● EXERCISE AIM: For the data below, give again exactly the lines from the one containing "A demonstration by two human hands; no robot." through the one containing "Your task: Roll", both ends included, and no others.

(Beginning of MATERIAL SUPPLIED)

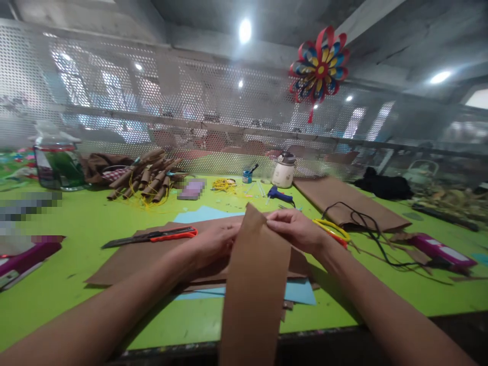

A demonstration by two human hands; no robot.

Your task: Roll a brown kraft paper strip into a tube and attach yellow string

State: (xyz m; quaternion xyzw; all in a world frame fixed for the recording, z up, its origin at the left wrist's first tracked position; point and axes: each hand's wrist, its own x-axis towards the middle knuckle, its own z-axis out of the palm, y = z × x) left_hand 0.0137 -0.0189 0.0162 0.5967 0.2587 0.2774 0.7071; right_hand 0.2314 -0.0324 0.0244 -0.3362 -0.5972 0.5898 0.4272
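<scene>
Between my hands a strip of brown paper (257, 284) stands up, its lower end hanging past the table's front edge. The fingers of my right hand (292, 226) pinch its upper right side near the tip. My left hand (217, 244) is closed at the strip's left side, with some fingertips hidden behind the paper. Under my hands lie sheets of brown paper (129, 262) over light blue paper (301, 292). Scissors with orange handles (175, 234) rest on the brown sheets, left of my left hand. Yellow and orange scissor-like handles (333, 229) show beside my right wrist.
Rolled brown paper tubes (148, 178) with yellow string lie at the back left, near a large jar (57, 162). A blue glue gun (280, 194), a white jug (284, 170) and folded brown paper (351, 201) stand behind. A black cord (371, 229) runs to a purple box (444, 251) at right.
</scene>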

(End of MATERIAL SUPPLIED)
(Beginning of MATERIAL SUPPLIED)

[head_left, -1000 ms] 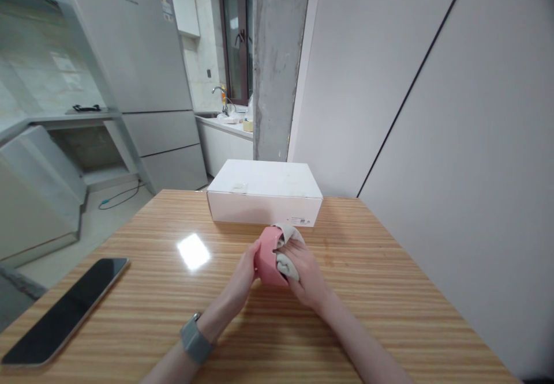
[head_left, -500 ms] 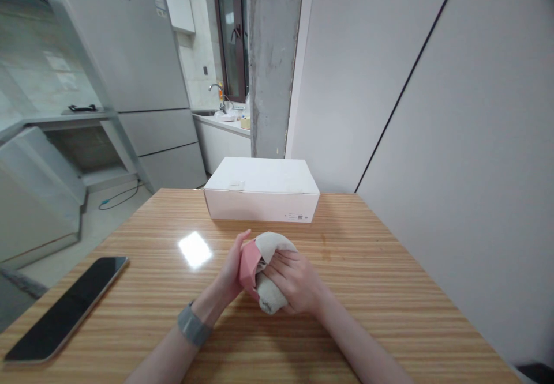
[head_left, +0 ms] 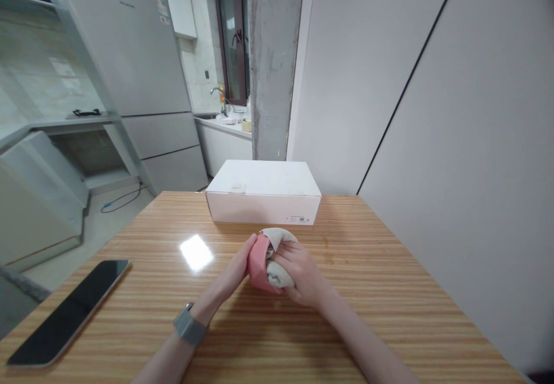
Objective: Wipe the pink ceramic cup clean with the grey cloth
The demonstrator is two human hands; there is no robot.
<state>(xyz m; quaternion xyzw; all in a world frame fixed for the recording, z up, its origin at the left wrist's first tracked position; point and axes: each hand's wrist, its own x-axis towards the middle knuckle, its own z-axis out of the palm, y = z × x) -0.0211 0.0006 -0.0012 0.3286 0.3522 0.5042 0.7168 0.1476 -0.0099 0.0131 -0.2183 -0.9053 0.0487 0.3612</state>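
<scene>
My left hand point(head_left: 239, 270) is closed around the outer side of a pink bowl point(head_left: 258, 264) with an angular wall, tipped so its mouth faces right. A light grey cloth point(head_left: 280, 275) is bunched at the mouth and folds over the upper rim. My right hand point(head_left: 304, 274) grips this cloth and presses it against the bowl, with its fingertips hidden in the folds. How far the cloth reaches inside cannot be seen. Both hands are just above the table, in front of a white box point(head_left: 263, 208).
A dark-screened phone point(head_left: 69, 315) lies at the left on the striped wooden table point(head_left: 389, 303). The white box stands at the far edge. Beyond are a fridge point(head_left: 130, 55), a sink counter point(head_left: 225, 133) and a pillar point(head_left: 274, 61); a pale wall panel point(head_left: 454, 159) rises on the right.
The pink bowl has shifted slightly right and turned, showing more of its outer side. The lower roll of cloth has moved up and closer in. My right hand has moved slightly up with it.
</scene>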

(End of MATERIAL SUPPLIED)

● FINISHED TASK:
A demonstration by two human hands; no robot.

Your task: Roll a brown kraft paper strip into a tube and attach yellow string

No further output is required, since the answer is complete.